Meses después de la difusión de aquella foto inolvidable, el escritor británico John Berger la comparó con un cuadro de Rembrandt: La lección de anatomía del Dr. Nicolaes Tulp, un óleo sobre lienzo que el holandés pintó en el siglo XVII por encargo de un gremio de cirujanos. “El lugar del profesor lo ocupa, en este caso, un coronel boliviano [...] Pero el objetivo de las dos imágenes es el mismo: ambas nos presentan a los muertos como un ejemplo: en una, para el avance de la medicina; en la otra, como advertencia política”, analiza Berger en uno de sus ensayos. “El profesor Tulp nos señala los ligamentos del brazo del difunto y sus enseñanzas”, agrega, “son aplicables al brazo de cualquier otro mortal. Y el coronel boliviano nos muestra el destino final de un líder y quiere hacerlo extensible a todos y cada uno de los guerrilleros del continente”.

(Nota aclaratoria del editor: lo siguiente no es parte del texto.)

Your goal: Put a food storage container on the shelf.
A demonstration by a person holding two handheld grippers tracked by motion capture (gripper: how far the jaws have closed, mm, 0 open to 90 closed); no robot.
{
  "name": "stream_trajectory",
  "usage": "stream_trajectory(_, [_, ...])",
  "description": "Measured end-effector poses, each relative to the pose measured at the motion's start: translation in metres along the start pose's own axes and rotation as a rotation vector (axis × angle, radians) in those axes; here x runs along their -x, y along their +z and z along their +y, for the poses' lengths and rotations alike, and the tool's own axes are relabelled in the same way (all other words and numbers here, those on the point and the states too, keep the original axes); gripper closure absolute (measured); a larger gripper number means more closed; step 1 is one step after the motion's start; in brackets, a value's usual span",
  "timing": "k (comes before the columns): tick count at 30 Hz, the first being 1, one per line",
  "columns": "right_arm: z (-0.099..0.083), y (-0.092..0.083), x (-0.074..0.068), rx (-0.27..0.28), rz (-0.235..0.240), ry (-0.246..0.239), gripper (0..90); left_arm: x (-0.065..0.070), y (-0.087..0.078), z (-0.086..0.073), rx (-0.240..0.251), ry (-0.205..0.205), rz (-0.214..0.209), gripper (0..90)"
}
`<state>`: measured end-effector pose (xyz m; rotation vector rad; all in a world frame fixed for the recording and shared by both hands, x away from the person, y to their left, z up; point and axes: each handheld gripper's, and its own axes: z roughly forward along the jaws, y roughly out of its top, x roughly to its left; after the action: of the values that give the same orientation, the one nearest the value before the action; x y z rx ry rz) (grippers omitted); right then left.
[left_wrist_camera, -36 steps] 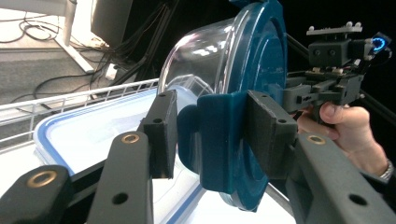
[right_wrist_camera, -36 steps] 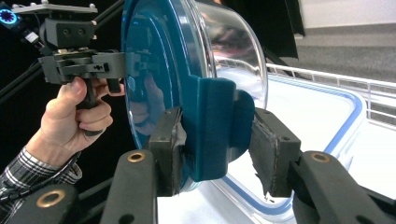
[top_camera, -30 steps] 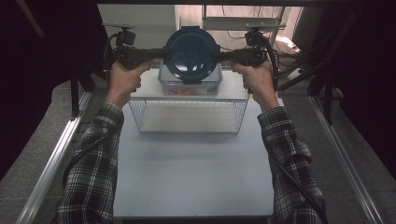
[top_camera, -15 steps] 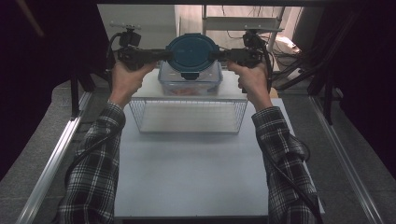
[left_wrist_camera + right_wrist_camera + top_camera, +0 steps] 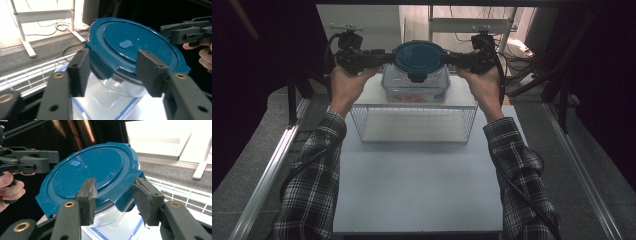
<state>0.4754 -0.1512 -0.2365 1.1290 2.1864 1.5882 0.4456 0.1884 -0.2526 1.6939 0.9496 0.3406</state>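
While both hands hold about the same spot as 1 second ago, the blue lid [image 5: 418, 59] now sits flatter on the round clear container [image 5: 117, 86] than before. Left gripper [image 5: 388, 58] jaws have just been opening, half wide, lid rim and latch between them; contact unclear. Right gripper [image 5: 451, 59] jaws have just been closing, half wide around the opposite rim; grip unclear. Container hangs between the 2 tools, over a square clear box [image 5: 414, 90]. Wire basket [image 5: 414, 122] lies just nearer the person on the white table [image 5: 417, 185].
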Motion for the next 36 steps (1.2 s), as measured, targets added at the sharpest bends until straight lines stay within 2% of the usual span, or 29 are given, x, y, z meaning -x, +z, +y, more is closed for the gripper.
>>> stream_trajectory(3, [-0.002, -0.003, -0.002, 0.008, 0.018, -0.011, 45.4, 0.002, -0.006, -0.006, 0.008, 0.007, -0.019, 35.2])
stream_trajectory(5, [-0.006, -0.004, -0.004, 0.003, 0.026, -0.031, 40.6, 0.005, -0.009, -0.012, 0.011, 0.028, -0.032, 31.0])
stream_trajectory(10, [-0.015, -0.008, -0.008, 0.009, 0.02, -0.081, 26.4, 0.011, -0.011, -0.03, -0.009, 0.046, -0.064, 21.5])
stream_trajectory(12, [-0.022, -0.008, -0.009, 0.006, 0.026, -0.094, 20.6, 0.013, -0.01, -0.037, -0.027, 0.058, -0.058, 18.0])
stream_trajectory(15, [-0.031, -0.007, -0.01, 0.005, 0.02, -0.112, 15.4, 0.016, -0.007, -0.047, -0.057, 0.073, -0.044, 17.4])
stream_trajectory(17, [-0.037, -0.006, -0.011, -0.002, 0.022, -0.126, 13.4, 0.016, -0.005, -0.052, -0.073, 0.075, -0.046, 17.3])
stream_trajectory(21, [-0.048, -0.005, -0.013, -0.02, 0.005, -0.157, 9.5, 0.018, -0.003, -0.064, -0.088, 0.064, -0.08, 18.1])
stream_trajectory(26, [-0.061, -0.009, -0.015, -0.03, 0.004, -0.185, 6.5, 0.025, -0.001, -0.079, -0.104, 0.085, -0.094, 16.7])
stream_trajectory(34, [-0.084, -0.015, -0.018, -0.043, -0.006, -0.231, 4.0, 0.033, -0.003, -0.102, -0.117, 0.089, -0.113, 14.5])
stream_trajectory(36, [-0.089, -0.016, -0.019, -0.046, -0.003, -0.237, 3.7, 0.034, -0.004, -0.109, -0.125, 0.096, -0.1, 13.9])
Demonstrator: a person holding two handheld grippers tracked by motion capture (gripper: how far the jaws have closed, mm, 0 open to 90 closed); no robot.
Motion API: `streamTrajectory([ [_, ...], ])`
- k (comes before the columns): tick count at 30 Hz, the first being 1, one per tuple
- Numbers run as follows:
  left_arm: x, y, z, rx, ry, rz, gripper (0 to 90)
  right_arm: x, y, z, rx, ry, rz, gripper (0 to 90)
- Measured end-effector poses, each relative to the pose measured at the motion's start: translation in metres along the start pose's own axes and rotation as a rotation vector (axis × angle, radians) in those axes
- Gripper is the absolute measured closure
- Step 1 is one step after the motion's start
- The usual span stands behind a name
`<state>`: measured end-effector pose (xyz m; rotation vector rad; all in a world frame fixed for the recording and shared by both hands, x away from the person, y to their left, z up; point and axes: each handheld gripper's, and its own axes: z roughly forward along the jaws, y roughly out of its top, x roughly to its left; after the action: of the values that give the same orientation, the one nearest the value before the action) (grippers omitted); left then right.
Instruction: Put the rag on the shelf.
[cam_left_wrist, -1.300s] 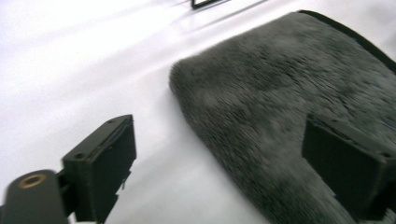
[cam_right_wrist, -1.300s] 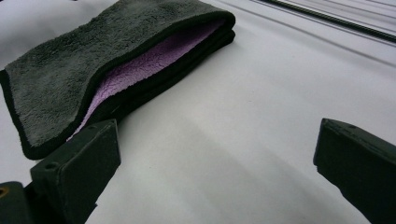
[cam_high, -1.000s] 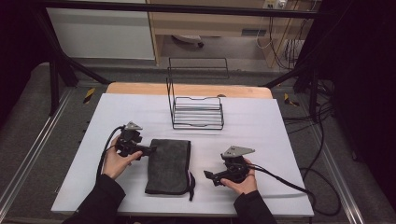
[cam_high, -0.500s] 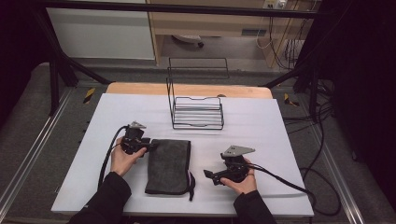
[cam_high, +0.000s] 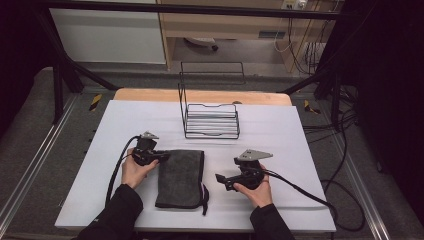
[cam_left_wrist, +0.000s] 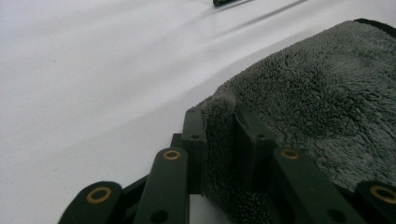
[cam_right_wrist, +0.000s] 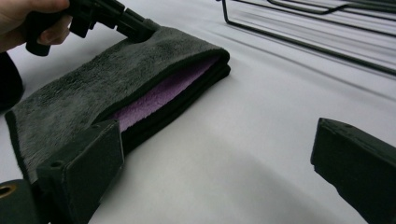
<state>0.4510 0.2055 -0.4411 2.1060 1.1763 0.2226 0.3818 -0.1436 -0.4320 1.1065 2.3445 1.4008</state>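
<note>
Folded grey towel (cam_high: 180, 177) lies flat on white worktop (cam_high: 310, 145), near front edge, purple inner layer visible at its open side. Left tool (cam_left_wrist: 219, 140) pinches the towel's far left corner between its jaws. Right tool (cam_right_wrist: 219, 172) spread wide, just right of towel, not touching. Wire rack (cam_high: 210, 117) stands behind towel, well apart
</note>
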Motion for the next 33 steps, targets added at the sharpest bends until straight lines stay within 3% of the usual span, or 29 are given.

Según la investigadora argentina Andrea Cuarterolo, a pesar de los intentos del gobierno boliviano por sacar partido de la muerte del ícono más representativo de los años 60, la fotografía de Freddy Alborta se convirtió en testimonio de su resurrección improbable. Lejos de representar la derrota del Che Guevara, “instaló en el imaginario colectivo la expresión triunfante y doliente de un hombre en los umbrales de la inmortalidad”, escribe la académica en uno de sus trabajos. Quizás todo fue culpa del agente de la CIA Félix Rodríguez. Los rumores dicen que Rodríguez colocó un fósforo en cada ojo del cadáver del guerrillero para sostener los párpados y hacerse una foto con él, y que quedaron así, rígidos, dando origen a los relatos sobre el influjo de su mirada.
En Vallegrande, cada vez que se conmemora la fecha de la muerte del Che Guevara, su inmortalidad está a golpe de vista: los días de aniversario las boinas con una estrella roja al medio y los atuendos —chaquetas y remeras— con frases revolucionarias forman parte del decorado habitual en las calles del pueblo; al igual que consignas como “¡Patria o muerte, venceremos!”. Muchos de los peregrinos son admiradores de los presidentes vinculados al socialismo del siglo XXI, como Daniel Ortega y Evo Morales, y repiten el mismo recorrido que suelen ofrecer algunas agencias de turismo: primero, se acercan a la lavandería del hospital Señor de Malta, después se dirigen a La Higuera y finalmente retornan a Vallegrande para visitar el cenotafio construido en la pista de aterrizaje donde se hallaron, en 1997, los restos del guerrillero tras la inesperada revelación de un militar boliviano y la intervención de un equipo de antropólogos forenses de Argentina y Cuba.
Cuando yo fui hasta el cenotafio lo hice en compañía de Alejandrina del Valle e Inés Robles, su madrina, dos señoras serias y ceremoniosas con vestidos que llegaban casi hasta los tobillos y unas mantillas negras con flecos. Alejandrina me contó mientras caminábamos que a veces le rezaban a Guevara para que las ayudara en la venta de una bebida local llamada chicha. Cuando se plantó delante de la tumba simbólica que se ha levantado en honor al Che, permaneció en silencio. Y a mí me dio por imaginar que lo que poblaba su cabeza en aquellos momentos eran los ojos abiertos del guerrillero.